I’m walking down the hallway at my gym/club, hearing my sneakers squeak, and looking around to see what’s happening at 7 a.m. I love seeing the sign “No cell phones in the gym,” because my time there is my quiet time, uninterrupted by the outside world. A bit of an oasis even. It’s quiet and I get to slow down my brain a bit and read while I ride the bike. The bike and reading are my reward, after I’ve done the harder, less interesting part of my routine.
I also love seeing the tennis players as I walk down the hallway, because they are inspiring. I played tennis for years into my 20’s until knee problems shifted me to other exercises. At the club, the majority of players at that hour are in their 60’s, and there’s a group that’s closer to the age of 70.
ook-ending this morning scene are the moms with kids, and a few dads with kids.

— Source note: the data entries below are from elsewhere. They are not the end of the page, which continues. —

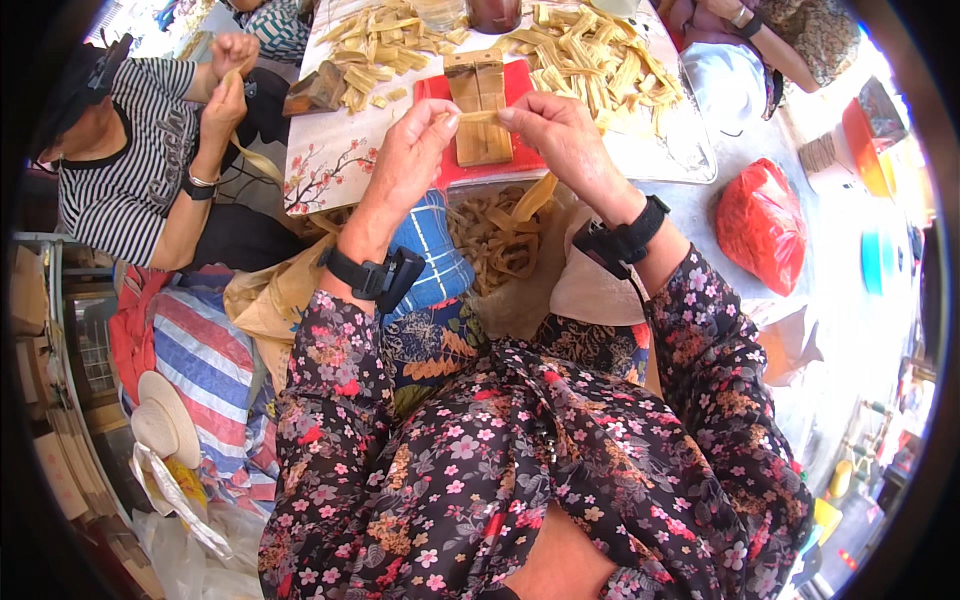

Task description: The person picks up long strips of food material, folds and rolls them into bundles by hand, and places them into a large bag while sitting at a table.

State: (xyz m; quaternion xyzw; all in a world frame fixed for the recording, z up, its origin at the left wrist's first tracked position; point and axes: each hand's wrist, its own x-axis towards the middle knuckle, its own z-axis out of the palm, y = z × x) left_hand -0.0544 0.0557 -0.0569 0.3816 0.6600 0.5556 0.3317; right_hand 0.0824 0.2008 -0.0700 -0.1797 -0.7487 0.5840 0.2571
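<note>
Between my two hands a pale yellow, dried-looking strip (480, 117) is stretched sideways. My left hand (418, 140) pinches its left end, and my right hand (565, 135) pinches the right end between thumb and fingers. Just behind the strip lies a wooden block (484, 150) with a dark slit down its upper part, resting on a red mat (433, 88). A wider yellow strip (535, 198) hangs below the table edge under my right hand; whether it is the same piece I cannot tell. Curled strips (490, 240) are heaped between my knees.
Piles of yellow strips (590, 60) cover the far part of the white table (325, 180). A dark wooden block (318, 88) sits at its left edge. At left a person (150, 150) in stripes holds a strip. A red plastic bag (762, 225) stands at right, a hat (165, 418) lower left.
</note>
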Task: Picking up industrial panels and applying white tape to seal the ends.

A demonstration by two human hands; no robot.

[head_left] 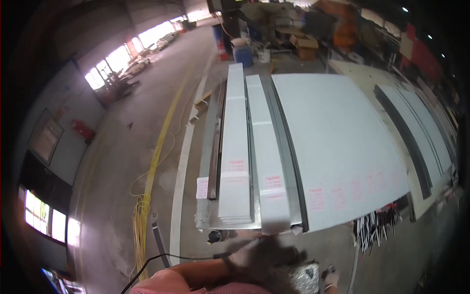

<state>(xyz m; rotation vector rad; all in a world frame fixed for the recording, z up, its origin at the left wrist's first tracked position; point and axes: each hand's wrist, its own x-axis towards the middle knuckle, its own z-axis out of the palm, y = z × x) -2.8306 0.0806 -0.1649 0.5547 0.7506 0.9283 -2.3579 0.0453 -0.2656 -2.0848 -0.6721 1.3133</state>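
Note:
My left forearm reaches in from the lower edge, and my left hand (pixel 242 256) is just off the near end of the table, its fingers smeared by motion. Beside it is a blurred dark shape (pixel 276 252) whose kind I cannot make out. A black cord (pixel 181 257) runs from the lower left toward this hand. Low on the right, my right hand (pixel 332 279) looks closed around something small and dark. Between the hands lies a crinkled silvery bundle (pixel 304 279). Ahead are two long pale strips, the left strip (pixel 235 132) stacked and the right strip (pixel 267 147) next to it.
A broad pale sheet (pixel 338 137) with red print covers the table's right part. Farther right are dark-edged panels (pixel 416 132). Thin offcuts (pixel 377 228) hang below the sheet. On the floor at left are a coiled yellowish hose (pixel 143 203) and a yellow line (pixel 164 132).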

I see them as I’m leaving the club, walking down a different hallway, showered and ready for my day. Moms and kids, running around, lots of noise – and many talking about how late they are running. Different energy. Different experience in my morning.
I can feel the difference in my early and later experiences in the hallways of the gym, can you?
Later, it’s faster pace, more hectic, everyone already ramped up and falling forward into their days. Earlier, it’s a calmer world, gently waking up to our day, perhaps even working in some reflection time.
On the two days I don’t go to the gym, I try to recreate this calm, this anchoring, this gentle waking up – because that’s what works for me and is what’s necessary for me – a big component to my self-care.
The exercise has the added benefit of getting more energy and more of the cobwebs out of my system, and does it more quickly than reading and other approaches. I just read a reader’s question on Women with ADHD which asked if others wake up in the morning with a blank slate. Ah – My issue is never a blank slate in the morning! I strive to slow down my thoughts enough so that I can ground myself for the day. Exercise works. Reading is pretty good. Quiet time is useful.
Which way works for you? What is your usual morning routine? What does your routine need to DO for you? And is it doing that? If not, observe yourself tomorrow morning and your regular routines or rituals. What works? What’s not working? What do you need and how could you rearrange your morning to get some small piece of your own oasis, however you define it?
With appreciation to my coach for working this through with me.